Immédiatement après l`emprisonnement de Moussa Ibn Yacoub, Baraka-City avait lancé une pétition sur les réseaux sociaux avec le hashtag #FreeMoussa qui a reçu le soutien de plus de 450.000 personnes. Le frère de Moussa a confié que la pétition avait beaucoup soutenu sa famille.De plus, elle les a aidés à mettre la pression sur le ministère français des Affaires étrangères. Selon lui, sans ce soutien sur Internet, les autorités françaises n`aurait pas réagi aussi vite.
Récemment, dans une interview accordée à la chaîne Canal+, le président de Baraka-City a refusé de condamner l`activité de Daech et s`est dit "gêné par la question". George Tchantchuing, pour sa part, ne craint pas que son frère soit inquiété pour ces déclarations.
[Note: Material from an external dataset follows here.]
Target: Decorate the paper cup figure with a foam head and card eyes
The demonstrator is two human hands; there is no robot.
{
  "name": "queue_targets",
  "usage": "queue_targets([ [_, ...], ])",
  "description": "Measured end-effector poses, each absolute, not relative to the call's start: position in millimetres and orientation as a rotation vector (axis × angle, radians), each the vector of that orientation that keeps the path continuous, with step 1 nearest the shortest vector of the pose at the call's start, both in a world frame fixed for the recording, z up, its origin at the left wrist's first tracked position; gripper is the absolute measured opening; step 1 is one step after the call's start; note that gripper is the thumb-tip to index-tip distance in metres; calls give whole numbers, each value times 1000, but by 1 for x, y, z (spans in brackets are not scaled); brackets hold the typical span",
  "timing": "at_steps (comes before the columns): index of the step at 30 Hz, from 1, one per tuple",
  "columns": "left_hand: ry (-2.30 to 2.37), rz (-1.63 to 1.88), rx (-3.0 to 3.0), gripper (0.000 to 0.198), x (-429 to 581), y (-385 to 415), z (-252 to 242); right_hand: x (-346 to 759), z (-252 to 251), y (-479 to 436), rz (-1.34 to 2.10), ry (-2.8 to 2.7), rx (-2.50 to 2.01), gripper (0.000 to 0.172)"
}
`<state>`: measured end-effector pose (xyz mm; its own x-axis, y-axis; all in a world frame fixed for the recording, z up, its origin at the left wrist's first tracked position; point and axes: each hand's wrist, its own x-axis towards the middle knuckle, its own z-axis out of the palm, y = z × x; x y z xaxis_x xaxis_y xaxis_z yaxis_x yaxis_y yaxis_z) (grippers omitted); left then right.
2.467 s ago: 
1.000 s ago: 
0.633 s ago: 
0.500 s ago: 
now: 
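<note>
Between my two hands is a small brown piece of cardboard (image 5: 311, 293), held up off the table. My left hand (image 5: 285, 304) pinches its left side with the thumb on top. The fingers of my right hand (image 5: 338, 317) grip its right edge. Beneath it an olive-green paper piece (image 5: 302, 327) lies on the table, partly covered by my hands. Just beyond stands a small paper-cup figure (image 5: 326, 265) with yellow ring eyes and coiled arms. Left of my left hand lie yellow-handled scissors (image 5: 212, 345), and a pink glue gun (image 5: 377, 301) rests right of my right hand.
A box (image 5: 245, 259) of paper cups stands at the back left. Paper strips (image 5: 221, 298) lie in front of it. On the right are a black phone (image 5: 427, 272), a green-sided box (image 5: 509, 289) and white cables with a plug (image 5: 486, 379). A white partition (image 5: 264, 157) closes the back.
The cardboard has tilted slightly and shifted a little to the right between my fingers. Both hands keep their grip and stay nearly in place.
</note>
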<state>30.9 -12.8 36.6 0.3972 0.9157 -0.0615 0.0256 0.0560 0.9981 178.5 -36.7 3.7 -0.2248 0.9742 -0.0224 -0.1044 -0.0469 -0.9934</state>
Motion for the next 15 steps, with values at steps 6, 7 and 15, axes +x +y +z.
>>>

"J`ai parlé avec les autorités françaises. Elles étaient convaincues dès le départ qu`il y avait une distinction entre l`humanitaire Moussa et l`ONG Baraka-City, et notamment avec son patron. Je pense que quand il va rentrer, les gens feront la part des choses", a-t-il assuré.
Malgré plusieurs enquêtes et perquisitions, Baraka-City n`a toutefois jamais été condamnée pour liens avec des activités terroristes.